As an example, the log-transformed PRE variant looks like:

Image:LogPercentages.png

To summarize, there are two thresholds in log-space (dUp, dDown) and four percentages (\pm px, py1, py2).

It becomes now clear that the apparent ambiguity in selecting the reference point comes from the two log-space thresholds dUp, dDown, or more generically dSmall, dBig:

  1. PRE \Longleftrightarrow using dSmall for up moves and dBig for down moves
  2. CUR \Longleftrightarrow using dBig for up moves and dSmall for down moves
  3. MAX \Longleftrightarrow using dBig
  4. MIN \Longleftrightarrow using dSmall

From a mathematical point of view, MIN and MAX are more natural selections for percentage calculations, and indeed are the only definitions guaranteeing that an inversion x \to 1/x yields identical results.

The Equations

Approximately

|px| \approx 100 \cdot dSmall \approx 100 \cdot |dBig|.

CUR

To compute the current price in the CUR real-space percentage calculation, there are two equations.

For a down move

x_i = \frac{x_{i-1}}{\% +1}.

For an up move

x_i = \frac{x_{i-1}}{-\% +1}.


From Real-Space to Log-Space

dSmall = \ln \left( 1 + \frac{px}{100} \right)  = -\ln \left( 1 - \frac{py_1}{100} \right)
dBig = \ln \left( 1 - \frac{|px|}{100} \right)  = -\ln \left( 1 + \frac{|py_2|}{100} \right)

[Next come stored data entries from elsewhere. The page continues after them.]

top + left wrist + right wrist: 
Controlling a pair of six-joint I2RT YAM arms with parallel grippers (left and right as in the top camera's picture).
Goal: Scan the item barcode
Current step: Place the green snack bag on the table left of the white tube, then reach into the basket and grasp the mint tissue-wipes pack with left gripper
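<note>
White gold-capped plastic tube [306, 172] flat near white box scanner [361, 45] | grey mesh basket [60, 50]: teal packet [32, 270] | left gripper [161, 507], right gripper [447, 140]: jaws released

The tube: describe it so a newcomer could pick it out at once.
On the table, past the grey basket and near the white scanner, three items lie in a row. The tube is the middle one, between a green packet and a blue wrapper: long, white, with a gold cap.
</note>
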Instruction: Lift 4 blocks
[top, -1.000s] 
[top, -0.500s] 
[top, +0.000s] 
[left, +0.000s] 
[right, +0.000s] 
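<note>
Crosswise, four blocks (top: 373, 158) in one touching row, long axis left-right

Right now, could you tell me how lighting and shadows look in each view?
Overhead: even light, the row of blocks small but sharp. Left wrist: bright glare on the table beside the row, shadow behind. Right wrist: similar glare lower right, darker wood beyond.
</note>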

From Log-Space to Real-Space

And vice versa:

px = \left( \exp(dSmall) - 1 \right) \cdot 100
-|px| = \left( \exp(dBig) - 1 \right) \cdot 100
py_1 = \left( -\exp(-dSmall) + 1 \right) \cdot  100
py_2 = \left( -\exp(-dBig) + 1 \right) \cdot 100


Algorithm

To compute the small/big thresholds

  for (int i = 0; i < length; i++) {
     thresholdsUp[i] = lnThrUp(cfgThresh[i]);
     thresholdsDown[i] = lnThrDown(cfgThresh[i]);
  }

from an array of percentages cfgThresh[i] (> 0) the mapping to fixed price moves in log-space is given by

  public static final double lnThrUp(double thr) {
     return Math.log(1 + thr / 100.0);
  }
  public static final double lnThrDown(double thr) {
     return -Math.log(1 - thr / 100.0);
  }

Note that all threshold values are positive.